Then bending his mind to a strong effort, he endeavoured to view
his situation in the most favourable light. Delaserre must soon be
in Scotland; the certificates from his commanding officer must soon
arrive; nay, if Mannering were first applied to, who could say but
the effect might be a reconciliation between them? He had often
observed, and now remembered, that when his former colonel took the
part of any one, it was never by halves, and that he seemed to love
those persons most who had lain under obligation to him. In the
present case, a favour, which could be asked with honour and
granted with readiness, might be the means of reconciling them to
each other. From this his feelings naturally turned towards Julia;
and, without very nicely measuring the distance between a soldier
of fortune, who expected that her father's attestation would
deliver him from confinement, and the heiress of that father's
wealth and expectations, he was building the gayest castle in the
clouds, and varnishing it with all the tints of a summer-evening
sky, when his labour was interrupted by a loud knocking at the
outer gate, answered by the barking of the gaunt half-starved
mastiff, which was quartered in the courtyard as an addition to the
garrison. After much scrupulous precaution the gate was opened,
and some person admitted. The house-door was next unbarred,
unlocked, and unchained, a dog's feet pattered upstairs in great
haste, and the animal was heard scratching and whining at the door
of the room. Next a heavy step was heard lumbering up, and
Mac-Guffog's voice in the character of pilot--"This way, this way;
take care of the step;--that's the room."--Bertram's door was
then unbolted, and, to his great surprise and joy, his terrier,
Wasp, rushed into the apartment, and almost devoured him with
caresses, followed by the massy form of his friend from
Charlies-hope.
"Eh whow! Eh whow!" ejaculated the honest farmer, as he looked
round upon his friend's miserable apartment and wretched
accommodation--"What's this o't! what's this o't!"
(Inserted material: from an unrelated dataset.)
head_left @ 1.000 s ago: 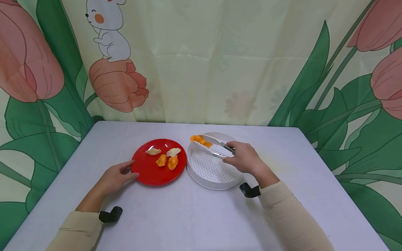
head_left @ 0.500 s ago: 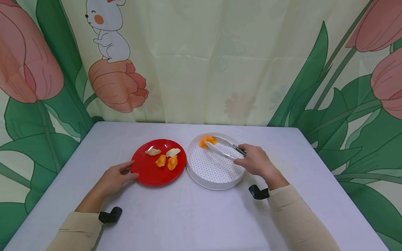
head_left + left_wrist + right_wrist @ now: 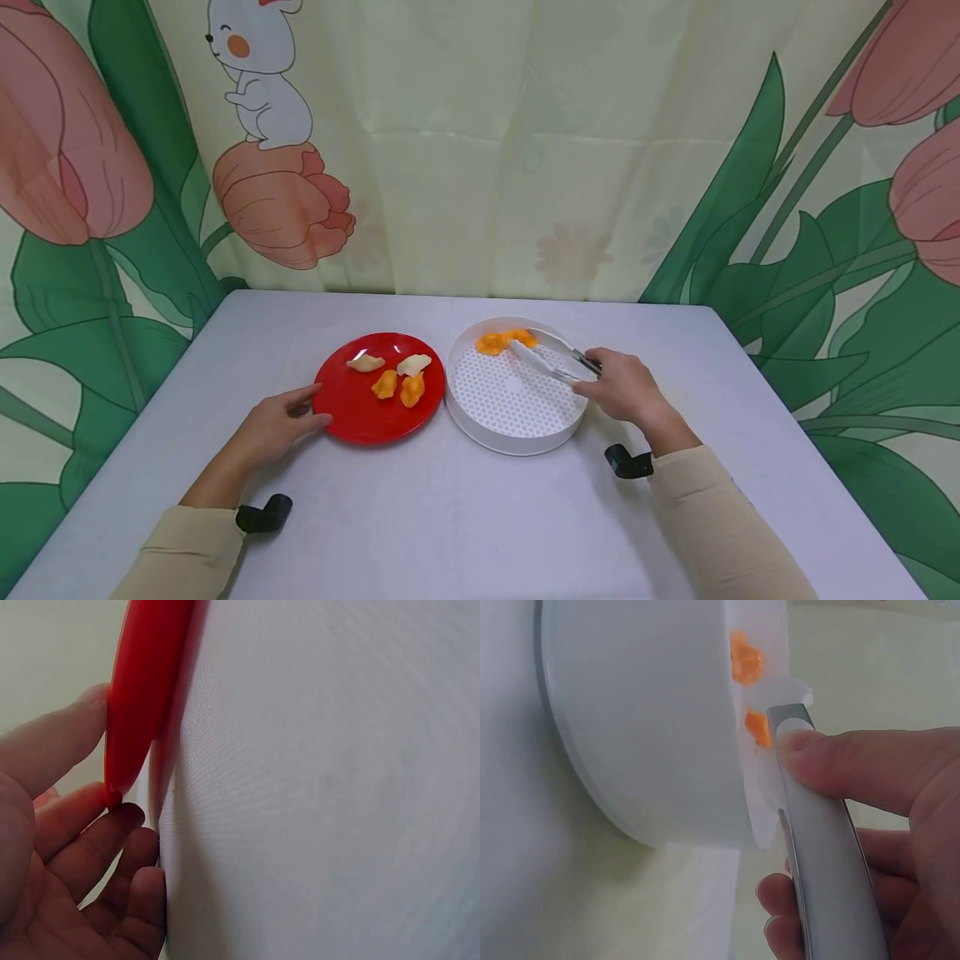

"Just a trick of fortune, my good friend," said Bertram, rising and
shaking him heartily by the hand, "that's all."
"But what will be done about it?--or what can be done about it?"
said honest Dandie--"is't for debt, or what is't for?"
"Why, it is not for debt," answered Bertram; and if you have time
to sit down, I'll tell you all I know of the matter myself."
"If I hae time?" said Dandie, with an accent on the word that
sounded like a howl of derision--"Ou, what the deevil am I come
here for, man, but just ance errand to see about it? But ye'll no
be the waur o' something to eat, I trow;--it's getting late at
e'en--I tell'd the folk at the Change, where I put up Dumple, to
send ower my supper here, and the chield Mac-Guffog is agreeable to
let it in--I hae settled a' that.--And now let's hear your
story--Whisht, Wasp, man! wow but he's glad to see you, poor
thing!"
Bertram's story, being confined to the accident of Hazlewood, and
the confusion made between his own ,identity and that of one of the
smugglers, who had been active in the assault of Woodbourne, and
chanced to bear the same name, was soon told. Dinmont listened
very attentively. "Aweel," he said, "this suld be nae sic
dooms-desperate business surely--the lad's doing weel again that
was hurt, and what signifies twa or three lead draps in his
shouther? if ye had putten out his ee it would hae been another
case. But eh, as I wuss auld Sherra Pleydell was to the fore
here!--odd, he was the man for sorting them, and the queerest
rough-spoken deevil too that ever ye heard!"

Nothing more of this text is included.